The authors’ previously published work validated the Chiari Health Index for Pediatrics (CHIP), a new instrument for measuring health-related quality of life (HRQOL) for pediatric Chiari malformation type I (CM-I) patients. In this study, the authors further evaluated the CHIP to assess HRQOL changes over time and correlate changes in HRQOL to changes in symptomatology and radiological factors in CM-I patients who undergo surgical intervention. Strong HRQOL evaluation instruments are currently lacking for pediatric CM-I patients, creating the need for a standardized HRQOL instrument for this patient population. This study serves as the first analysis of the CHIP instrument’s effectiveness in measuring short-term HRQOL changes in pediatric CM-I patients and can be a useful tool in future CM-I HRQOL studies.

METHODS

The authors evaluated prospectively collected CHIP scores and clinical factors of surgical intervention in patients younger than 18 years. To be included, patients completed a baseline CHIP captured during the preoperative visit, and at least 1 follow-up CHIP administered postoperatively. CHIP has 2 domains (physical and psychosocial) comprising 4 components, the 3 physical components of pain frequency, pain severity, and nonpain symptoms, and a single psychosocial component. Each CHIP category is scored on a scale, with 0 indicating absent and 1 indicating present, with higher scores indicating better HRQOL. Wilcoxon paired tests, Spearman correlations, and linear regression models were used to evaluate and correlate HRQOL, symptomatology, and radiographic factors.

RESULTS

Sixty-three patients made up the analysis cohort (92% Caucasian, 52% female, mean age 11.8 years, average follow-up time 15.4 months). Dural augmentation was performed in 92% of patients. Of the 63 patients, 48 reported preoperative symptoms and 42 had a preoperative syrinx. From baseline, overall CHIP scores significantly improved over time (from 0.71 to 0.78, p < 0.001).
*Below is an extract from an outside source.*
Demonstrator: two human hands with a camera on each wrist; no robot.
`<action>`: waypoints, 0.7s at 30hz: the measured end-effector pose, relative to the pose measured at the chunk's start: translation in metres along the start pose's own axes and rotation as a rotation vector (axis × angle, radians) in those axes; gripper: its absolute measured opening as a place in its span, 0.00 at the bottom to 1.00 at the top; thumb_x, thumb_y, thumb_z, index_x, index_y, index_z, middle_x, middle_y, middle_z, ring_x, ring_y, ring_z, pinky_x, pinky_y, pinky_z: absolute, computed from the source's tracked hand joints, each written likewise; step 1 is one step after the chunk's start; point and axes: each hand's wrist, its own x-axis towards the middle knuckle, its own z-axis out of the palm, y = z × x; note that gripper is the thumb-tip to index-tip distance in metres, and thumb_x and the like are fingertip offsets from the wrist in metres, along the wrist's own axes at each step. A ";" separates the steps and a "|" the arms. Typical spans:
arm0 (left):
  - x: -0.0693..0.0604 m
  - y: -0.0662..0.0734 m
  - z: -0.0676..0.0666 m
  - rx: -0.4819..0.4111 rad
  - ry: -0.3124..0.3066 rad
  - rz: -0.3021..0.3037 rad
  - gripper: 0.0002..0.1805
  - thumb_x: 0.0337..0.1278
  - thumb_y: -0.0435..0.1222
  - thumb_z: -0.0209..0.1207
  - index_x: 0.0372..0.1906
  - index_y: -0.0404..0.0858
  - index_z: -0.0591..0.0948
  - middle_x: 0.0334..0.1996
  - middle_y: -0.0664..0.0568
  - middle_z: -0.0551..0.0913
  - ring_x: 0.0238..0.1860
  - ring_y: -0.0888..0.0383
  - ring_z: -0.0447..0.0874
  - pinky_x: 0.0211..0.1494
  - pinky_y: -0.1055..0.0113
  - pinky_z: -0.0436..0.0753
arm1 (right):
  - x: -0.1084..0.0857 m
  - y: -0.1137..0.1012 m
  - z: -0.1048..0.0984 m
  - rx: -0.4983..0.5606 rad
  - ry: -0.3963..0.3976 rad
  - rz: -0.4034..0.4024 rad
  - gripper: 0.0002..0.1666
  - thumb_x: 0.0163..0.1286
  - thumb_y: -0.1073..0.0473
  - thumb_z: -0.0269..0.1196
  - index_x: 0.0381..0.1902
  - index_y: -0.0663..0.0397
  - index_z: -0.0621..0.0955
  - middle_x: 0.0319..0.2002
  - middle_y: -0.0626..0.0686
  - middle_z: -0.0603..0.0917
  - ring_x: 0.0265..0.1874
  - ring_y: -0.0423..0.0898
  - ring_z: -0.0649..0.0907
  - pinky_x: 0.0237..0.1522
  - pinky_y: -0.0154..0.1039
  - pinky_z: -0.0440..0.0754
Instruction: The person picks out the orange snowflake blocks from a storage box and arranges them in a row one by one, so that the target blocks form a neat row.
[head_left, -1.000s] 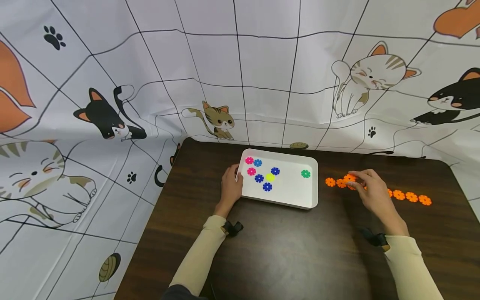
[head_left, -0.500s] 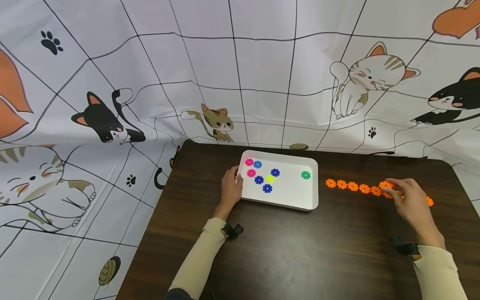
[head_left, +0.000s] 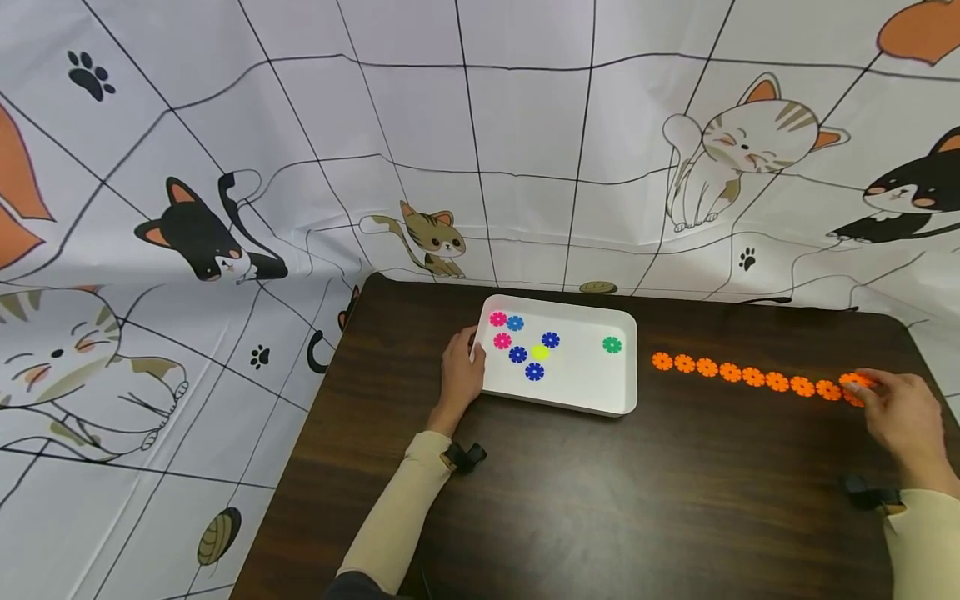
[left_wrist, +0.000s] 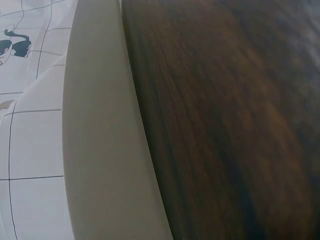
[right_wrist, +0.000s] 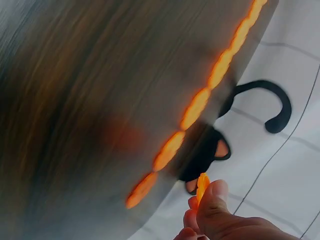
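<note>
My left hand (head_left: 461, 371) grips the left rim of the white tray (head_left: 577, 398), thumb by the near-left wall. Inside the tray lie flower-shaped discs: pink (head_left: 502, 341), light blue (head_left: 514, 322), dark blue (head_left: 534, 372), yellow (head_left: 541, 352) and green (head_left: 612, 344). To the tray's right runs a row of touching orange discs (head_left: 753, 377). At the row's right end, my right hand (head_left: 905, 417) pinches one orange disc (right_wrist: 202, 187) between thumb and fingers, held above the table. The left wrist view catches only the sleeve (left_wrist: 107, 120), not the left hand.
The dark wooden table (head_left: 600, 500) meets a white sheet printed with cats and grid lines (head_left: 525, 125) at its back and left edges. A dark wrist strap (head_left: 465, 457) sits on the left wrist.
My right hand has moved rightward along the orange row with the disc in its fingers, from near the left end to the right end. The left hand stays on the tray.
</note>
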 end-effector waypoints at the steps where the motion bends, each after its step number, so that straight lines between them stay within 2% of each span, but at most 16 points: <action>1: 0.000 0.000 0.000 0.002 0.002 -0.001 0.19 0.74 0.33 0.53 0.64 0.34 0.77 0.51 0.37 0.82 0.51 0.43 0.82 0.56 0.48 0.83 | 0.000 0.004 -0.001 -0.005 0.004 0.006 0.20 0.78 0.63 0.55 0.53 0.80 0.74 0.44 0.81 0.73 0.46 0.74 0.72 0.51 0.71 0.67; 5: 0.001 0.000 0.000 0.007 0.002 -0.004 0.19 0.73 0.33 0.53 0.64 0.35 0.77 0.51 0.37 0.82 0.51 0.43 0.83 0.56 0.48 0.83 | 0.002 0.018 -0.003 -0.007 0.028 0.028 0.21 0.79 0.61 0.54 0.51 0.81 0.75 0.40 0.82 0.76 0.42 0.76 0.74 0.45 0.69 0.71; 12: 0.002 0.000 0.000 0.016 0.001 0.006 0.19 0.73 0.33 0.53 0.64 0.34 0.77 0.50 0.38 0.83 0.50 0.44 0.83 0.54 0.49 0.84 | 0.001 0.033 -0.002 0.057 0.013 0.114 0.22 0.80 0.61 0.50 0.52 0.84 0.72 0.42 0.84 0.75 0.42 0.77 0.73 0.40 0.61 0.71; 14: 0.002 0.000 -0.001 0.013 -0.001 0.005 0.19 0.73 0.33 0.53 0.64 0.34 0.77 0.50 0.37 0.82 0.50 0.43 0.83 0.54 0.48 0.84 | 0.002 0.037 -0.001 0.056 0.017 0.102 0.21 0.80 0.62 0.51 0.51 0.84 0.73 0.40 0.84 0.76 0.40 0.77 0.74 0.37 0.59 0.70; 16: 0.001 0.001 -0.001 0.010 -0.004 0.002 0.19 0.73 0.33 0.53 0.64 0.34 0.77 0.50 0.37 0.82 0.50 0.43 0.83 0.54 0.48 0.84 | 0.002 0.041 0.000 0.039 0.008 0.108 0.23 0.81 0.60 0.50 0.52 0.84 0.72 0.42 0.85 0.74 0.42 0.78 0.74 0.41 0.62 0.72; 17: 0.001 0.001 -0.001 0.008 -0.005 0.001 0.19 0.73 0.33 0.53 0.64 0.34 0.77 0.50 0.36 0.82 0.50 0.42 0.83 0.54 0.48 0.84 | 0.002 0.042 0.001 0.044 0.005 0.112 0.23 0.81 0.60 0.49 0.52 0.84 0.72 0.43 0.85 0.74 0.45 0.79 0.73 0.46 0.66 0.71; 21: 0.000 0.001 -0.001 0.006 -0.003 0.003 0.19 0.73 0.33 0.53 0.64 0.34 0.77 0.50 0.37 0.82 0.49 0.43 0.83 0.54 0.48 0.84 | 0.000 0.047 0.004 0.070 -0.006 0.126 0.24 0.82 0.59 0.47 0.53 0.85 0.69 0.48 0.87 0.70 0.53 0.81 0.67 0.59 0.71 0.63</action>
Significant improvement in CHIP scores was seen in patients presenting at baseline with neck/back pain (p = 0.015) and headaches (p < 0.001) and in patients with extremity numbness trending at p = 0.064. Patients with syringomyelia were found to have improvement in CHIP scores over time (0.75 to 0.82, p < 0.001), as well as significant improvement in all 4 components. Additionally, improved CHIP scores were found to be significantly associated with age in patients with cervical (p = 0.009) or thoracic (p = 0.011) syrinxes.

CONCLUSIONS

The study data show that the CHIP is an effective instrument for measuring HRQOL over time. Additionally, the CHIP was found to be significantly correlated to changes in symptomatology, a finding indicating that this instrument is a clinically valuable tool for the management of CM-I.